Exercise aim: Would you copy each line of the data below that has "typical"?

Dataset entries:
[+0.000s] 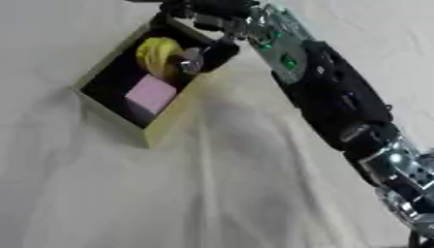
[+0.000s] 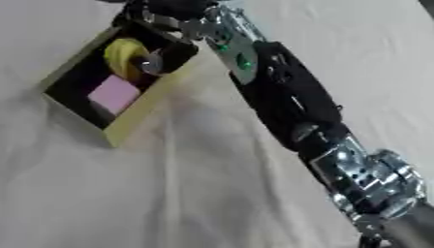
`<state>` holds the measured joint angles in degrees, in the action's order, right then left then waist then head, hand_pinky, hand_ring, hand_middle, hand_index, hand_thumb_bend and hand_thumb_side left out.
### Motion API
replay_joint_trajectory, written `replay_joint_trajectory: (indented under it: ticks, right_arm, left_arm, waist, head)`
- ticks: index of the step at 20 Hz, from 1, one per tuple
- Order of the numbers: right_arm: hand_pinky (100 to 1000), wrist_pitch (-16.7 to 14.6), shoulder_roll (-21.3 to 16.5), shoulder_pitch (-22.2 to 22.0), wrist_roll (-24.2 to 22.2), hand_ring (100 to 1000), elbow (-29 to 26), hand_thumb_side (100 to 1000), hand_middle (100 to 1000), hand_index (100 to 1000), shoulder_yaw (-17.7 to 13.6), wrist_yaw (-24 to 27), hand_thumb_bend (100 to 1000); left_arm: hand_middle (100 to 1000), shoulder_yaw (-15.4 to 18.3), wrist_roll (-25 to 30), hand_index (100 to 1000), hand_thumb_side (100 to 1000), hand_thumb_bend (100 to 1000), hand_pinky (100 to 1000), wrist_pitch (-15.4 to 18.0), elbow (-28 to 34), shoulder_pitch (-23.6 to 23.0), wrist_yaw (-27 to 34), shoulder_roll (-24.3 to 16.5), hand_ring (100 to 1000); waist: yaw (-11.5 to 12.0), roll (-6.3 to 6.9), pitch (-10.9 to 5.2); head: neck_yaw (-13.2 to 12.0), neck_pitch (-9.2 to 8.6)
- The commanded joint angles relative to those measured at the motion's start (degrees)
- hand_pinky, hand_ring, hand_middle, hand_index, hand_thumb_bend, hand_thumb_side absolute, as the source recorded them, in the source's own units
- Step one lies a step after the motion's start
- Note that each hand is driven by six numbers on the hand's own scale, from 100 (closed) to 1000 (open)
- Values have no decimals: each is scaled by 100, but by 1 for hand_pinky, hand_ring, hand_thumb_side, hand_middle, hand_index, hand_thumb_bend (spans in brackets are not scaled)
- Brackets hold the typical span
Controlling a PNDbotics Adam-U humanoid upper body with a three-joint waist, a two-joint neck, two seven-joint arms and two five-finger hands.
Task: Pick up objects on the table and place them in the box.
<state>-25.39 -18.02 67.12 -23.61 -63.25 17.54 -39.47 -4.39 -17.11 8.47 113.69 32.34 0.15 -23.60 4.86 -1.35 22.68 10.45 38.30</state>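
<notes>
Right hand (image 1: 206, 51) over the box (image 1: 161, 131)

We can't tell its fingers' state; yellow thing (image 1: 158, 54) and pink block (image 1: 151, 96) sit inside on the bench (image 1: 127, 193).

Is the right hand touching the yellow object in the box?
Cannot tell. In the left eye view the right hand overlaps the yellow object inside the box, but no contact line or gap shows between them.

box (image 1: 165, 127): yellowish walls, black inside
round object (image 1: 157, 54): yellow
block (image 1: 151, 95): pink
right hand (image 1: 208, 51): black, silver
worktop (image 1: 127, 193): white cloth
</notes>
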Motion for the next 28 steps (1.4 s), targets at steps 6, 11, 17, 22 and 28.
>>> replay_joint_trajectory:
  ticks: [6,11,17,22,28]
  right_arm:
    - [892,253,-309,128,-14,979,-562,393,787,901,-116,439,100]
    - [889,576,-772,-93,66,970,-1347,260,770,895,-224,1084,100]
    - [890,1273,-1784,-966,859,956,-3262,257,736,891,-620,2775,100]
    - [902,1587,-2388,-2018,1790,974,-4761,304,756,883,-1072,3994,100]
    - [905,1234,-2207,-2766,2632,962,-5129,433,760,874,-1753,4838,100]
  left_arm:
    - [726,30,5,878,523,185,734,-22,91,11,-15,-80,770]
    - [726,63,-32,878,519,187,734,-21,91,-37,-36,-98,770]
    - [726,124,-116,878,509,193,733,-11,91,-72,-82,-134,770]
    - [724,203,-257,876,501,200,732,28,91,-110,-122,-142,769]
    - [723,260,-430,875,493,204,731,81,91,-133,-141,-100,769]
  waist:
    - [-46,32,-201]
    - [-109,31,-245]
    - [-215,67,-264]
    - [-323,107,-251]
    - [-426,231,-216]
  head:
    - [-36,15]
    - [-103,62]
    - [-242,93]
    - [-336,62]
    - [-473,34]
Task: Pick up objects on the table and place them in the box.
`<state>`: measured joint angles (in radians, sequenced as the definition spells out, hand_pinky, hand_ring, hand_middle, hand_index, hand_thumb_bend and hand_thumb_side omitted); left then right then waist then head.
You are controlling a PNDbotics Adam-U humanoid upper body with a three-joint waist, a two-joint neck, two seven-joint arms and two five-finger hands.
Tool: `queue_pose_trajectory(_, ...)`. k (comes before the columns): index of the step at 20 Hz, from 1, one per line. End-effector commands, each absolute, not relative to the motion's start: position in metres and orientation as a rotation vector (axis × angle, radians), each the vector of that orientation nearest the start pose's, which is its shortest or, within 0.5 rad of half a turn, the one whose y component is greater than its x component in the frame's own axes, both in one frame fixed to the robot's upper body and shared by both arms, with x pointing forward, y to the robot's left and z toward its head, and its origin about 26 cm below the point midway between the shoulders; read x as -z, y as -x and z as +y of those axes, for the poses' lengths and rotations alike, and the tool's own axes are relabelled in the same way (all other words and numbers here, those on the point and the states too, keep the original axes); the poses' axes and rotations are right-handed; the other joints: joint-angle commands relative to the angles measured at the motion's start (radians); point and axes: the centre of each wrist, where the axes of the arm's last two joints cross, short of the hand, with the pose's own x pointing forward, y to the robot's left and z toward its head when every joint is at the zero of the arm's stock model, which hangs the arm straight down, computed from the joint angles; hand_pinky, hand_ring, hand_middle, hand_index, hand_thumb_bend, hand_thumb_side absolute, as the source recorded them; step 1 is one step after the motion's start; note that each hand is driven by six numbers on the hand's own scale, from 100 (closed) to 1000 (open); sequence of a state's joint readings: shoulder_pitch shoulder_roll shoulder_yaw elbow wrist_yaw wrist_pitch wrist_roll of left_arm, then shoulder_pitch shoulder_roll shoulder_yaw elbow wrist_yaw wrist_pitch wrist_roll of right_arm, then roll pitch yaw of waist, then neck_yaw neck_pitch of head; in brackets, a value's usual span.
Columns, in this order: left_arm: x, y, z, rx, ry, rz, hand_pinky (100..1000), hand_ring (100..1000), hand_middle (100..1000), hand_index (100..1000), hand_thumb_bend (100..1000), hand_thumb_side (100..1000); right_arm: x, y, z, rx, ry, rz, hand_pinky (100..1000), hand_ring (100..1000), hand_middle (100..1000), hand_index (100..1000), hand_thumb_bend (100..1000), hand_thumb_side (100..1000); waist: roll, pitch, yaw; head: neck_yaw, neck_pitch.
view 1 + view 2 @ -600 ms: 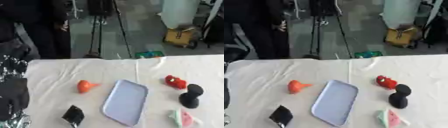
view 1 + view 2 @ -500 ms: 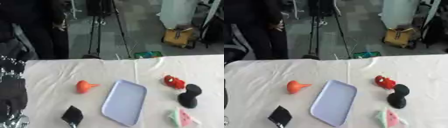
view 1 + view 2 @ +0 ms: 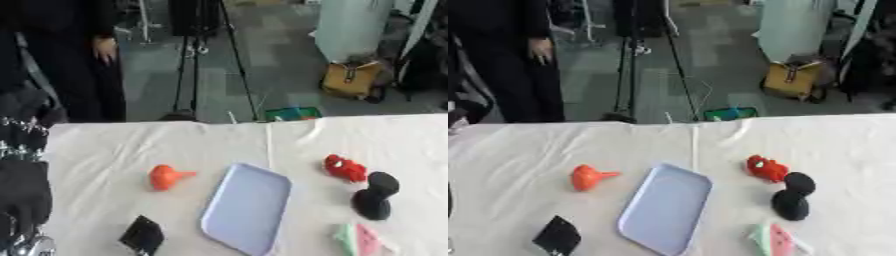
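A lavender tray [image 3: 247, 206], the box here, lies in the middle of the white-clothed table [image 3: 114, 145]. Left of it lies an orange funnel [image 3: 166, 176], and a small black object [image 3: 143, 234] sits near the front. To the tray's right are a red toy [image 3: 345, 168], a black dumbbell-shaped object [image 3: 374, 196] and a watermelon-slice toy [image 3: 361, 240]. My left arm and hand [image 3: 23, 200] show as a black and silver mass at the left edge of the left eye view, apart from every object. My right hand shows in neither view.
Beyond the table's far edge stand a tripod [image 3: 203, 55], a person in dark clothes [image 3: 79, 55], a yellow bag [image 3: 352, 80] and a green item on the floor [image 3: 293, 113].
The whole picture has shifted slightly, so the camera moved. Nothing on the table has changed place, and my left arm stays at the left edge.
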<state>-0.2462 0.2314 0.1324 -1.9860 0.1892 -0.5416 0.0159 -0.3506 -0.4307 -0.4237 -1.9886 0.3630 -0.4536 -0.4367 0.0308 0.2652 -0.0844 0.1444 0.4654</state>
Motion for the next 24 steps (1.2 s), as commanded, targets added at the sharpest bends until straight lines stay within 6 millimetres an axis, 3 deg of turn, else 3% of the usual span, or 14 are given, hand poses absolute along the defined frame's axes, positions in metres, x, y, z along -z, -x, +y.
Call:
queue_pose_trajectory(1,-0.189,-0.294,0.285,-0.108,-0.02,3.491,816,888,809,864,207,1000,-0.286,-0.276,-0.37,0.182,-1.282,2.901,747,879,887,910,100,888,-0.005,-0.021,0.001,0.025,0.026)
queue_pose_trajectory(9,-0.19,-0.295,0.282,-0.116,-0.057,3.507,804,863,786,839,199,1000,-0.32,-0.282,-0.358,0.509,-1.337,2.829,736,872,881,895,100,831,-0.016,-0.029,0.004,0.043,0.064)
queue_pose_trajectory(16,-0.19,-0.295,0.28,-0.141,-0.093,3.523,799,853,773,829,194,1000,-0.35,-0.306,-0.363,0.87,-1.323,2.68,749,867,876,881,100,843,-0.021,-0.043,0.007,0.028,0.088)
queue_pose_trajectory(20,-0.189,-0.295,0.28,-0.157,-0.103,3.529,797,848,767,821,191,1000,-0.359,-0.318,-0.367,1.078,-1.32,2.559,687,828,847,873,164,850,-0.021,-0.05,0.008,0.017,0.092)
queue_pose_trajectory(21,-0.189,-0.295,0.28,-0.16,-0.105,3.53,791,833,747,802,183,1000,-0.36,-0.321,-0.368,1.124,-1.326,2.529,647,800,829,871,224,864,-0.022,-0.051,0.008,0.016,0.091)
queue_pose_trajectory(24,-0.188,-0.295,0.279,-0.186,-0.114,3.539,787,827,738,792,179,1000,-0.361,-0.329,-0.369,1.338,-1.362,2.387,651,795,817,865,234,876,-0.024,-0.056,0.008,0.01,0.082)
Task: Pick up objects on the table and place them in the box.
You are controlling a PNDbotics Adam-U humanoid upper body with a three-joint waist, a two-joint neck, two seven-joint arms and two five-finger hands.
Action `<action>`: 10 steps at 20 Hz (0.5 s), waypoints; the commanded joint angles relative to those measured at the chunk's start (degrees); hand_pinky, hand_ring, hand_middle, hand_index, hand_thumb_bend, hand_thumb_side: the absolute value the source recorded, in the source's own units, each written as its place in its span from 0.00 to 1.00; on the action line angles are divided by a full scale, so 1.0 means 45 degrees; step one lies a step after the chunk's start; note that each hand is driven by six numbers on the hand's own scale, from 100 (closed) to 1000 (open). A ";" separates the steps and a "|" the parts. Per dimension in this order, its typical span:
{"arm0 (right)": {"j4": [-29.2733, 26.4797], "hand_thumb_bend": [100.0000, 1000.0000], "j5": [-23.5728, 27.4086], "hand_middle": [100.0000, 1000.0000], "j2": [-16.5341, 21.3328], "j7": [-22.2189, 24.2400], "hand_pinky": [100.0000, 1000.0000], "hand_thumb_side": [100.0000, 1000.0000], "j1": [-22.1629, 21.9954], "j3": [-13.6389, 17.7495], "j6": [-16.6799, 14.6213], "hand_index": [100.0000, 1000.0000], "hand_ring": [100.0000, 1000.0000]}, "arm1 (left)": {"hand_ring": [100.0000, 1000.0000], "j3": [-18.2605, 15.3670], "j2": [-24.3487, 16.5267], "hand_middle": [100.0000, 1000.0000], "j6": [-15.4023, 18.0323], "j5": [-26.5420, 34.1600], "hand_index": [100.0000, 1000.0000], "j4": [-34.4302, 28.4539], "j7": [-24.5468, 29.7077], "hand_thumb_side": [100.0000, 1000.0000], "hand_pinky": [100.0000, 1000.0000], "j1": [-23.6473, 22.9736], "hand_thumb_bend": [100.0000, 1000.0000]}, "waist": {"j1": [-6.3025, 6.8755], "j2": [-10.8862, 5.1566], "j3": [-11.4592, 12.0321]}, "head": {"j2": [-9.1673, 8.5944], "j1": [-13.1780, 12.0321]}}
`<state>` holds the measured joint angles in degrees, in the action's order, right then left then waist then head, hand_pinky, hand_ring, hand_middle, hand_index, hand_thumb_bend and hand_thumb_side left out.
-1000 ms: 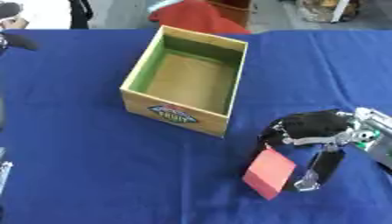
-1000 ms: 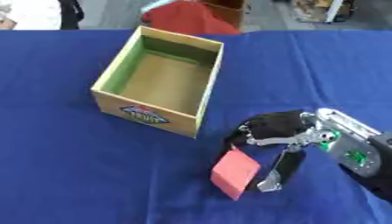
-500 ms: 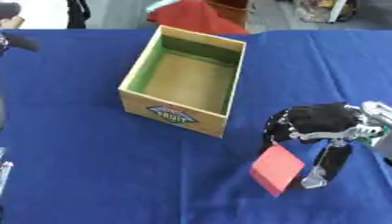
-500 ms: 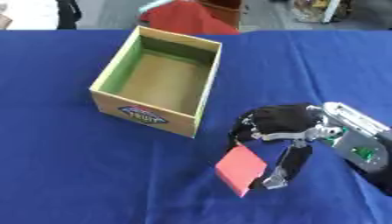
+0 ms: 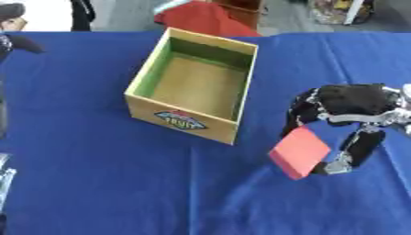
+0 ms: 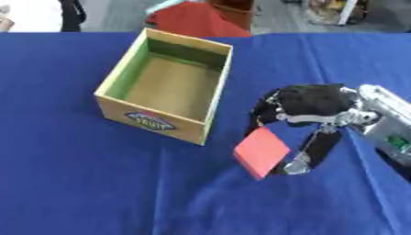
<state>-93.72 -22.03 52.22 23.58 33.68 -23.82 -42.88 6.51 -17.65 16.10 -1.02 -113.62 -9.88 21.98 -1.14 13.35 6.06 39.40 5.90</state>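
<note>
Right, the right hand is curled around a flat red block, pinching it between fingers and thumb, tilted, just below the palm. The open wooden box sits to the hand's left, near but apart, nothing visible inside. Risk as I see it: the block is pinched near one edge, so it could pivot out, or clip the box's near wall going over. Blue tablecloth, a few creases; floor clutter beyond the far edge. Left hand isn't visible.
</note>
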 commanded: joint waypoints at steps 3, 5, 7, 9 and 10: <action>-0.0182 0.00 -0.0344 0.49 -0.0332 0.0445 0.53 0.46 0.1132 0.0709 0.0162 0.65 0.45 | 0.77 -0.0144 -0.0214 0.78 -0.0012 0.0015 0.83 -0.0216 -0.0048 0.87 0.50 0.0106 0.00 | 0.0032 -0.0307 0.0016 | -0.0102 -0.0045; 0.0124 0.00 -0.0616 0.49 -0.0676 0.0402 0.42 0.49 0.1586 0.0822 0.0426 0.63 0.41 | 0.77 -0.0154 -0.0205 0.78 -0.0022 0.0017 0.83 -0.0216 -0.0060 0.87 0.50 0.0094 0.00 | 0.0044 -0.0329 0.0031 | -0.0128 -0.0027; 0.0614 0.00 -0.0745 0.49 -0.1119 0.0336 0.31 0.46 0.2099 0.0925 0.0716 0.62 0.39 | 0.77 -0.0155 -0.0200 0.78 -0.0025 0.0017 0.83 -0.0216 -0.0065 0.87 0.50 0.0101 0.00 | 0.0058 -0.0341 0.0045 | -0.0131 -0.0001; 0.1180 0.00 -0.0762 0.49 -0.1634 0.0342 0.25 0.47 0.2711 0.0993 0.0939 0.61 0.39 | 0.77 -0.0149 -0.0190 0.78 -0.0033 0.0023 0.83 -0.0216 -0.0062 0.87 0.50 0.0108 0.00 | 0.0072 -0.0353 0.0055 | -0.0115 0.0025; 0.1549 0.00 -0.0741 0.48 -0.1911 0.0402 0.24 0.47 0.3053 0.1012 0.1058 0.61 0.39 | 0.77 -0.0144 -0.0185 0.78 -0.0036 0.0025 0.83 -0.0216 -0.0055 0.87 0.50 0.0111 0.00 | 0.0077 -0.0362 0.0058 | -0.0104 0.0052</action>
<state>-87.90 -24.99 43.85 25.17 46.16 -20.41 -38.61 6.36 -17.61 15.97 -1.02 -113.62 -10.02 21.93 -0.89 12.99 6.30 39.22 5.98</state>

Output of the task:
- Brackets hold the typical span
Action `<action>`: 10 steps at 20 Hz (0.5 s), waypoints; the commanded joint angles relative to those measured at the chunk's start (degrees); hand_pinky, hand_ring, hand_middle, hand_index, hand_thumb_bend, hand_thumb_side: the absolute value the source recorded, in the source's own units, each written as its place in its span from 0.00 to 1.00; on the action line angles are divided by a full scale, so 1.0 means 45 degrees; step one lies a step after the chunk's start; note that each hand is driven by six numbers on the hand's own scale, from 100 (closed) to 1000 (open). A ";" separates the steps and a "|" the parts. Per dimension in this order, its typical span:

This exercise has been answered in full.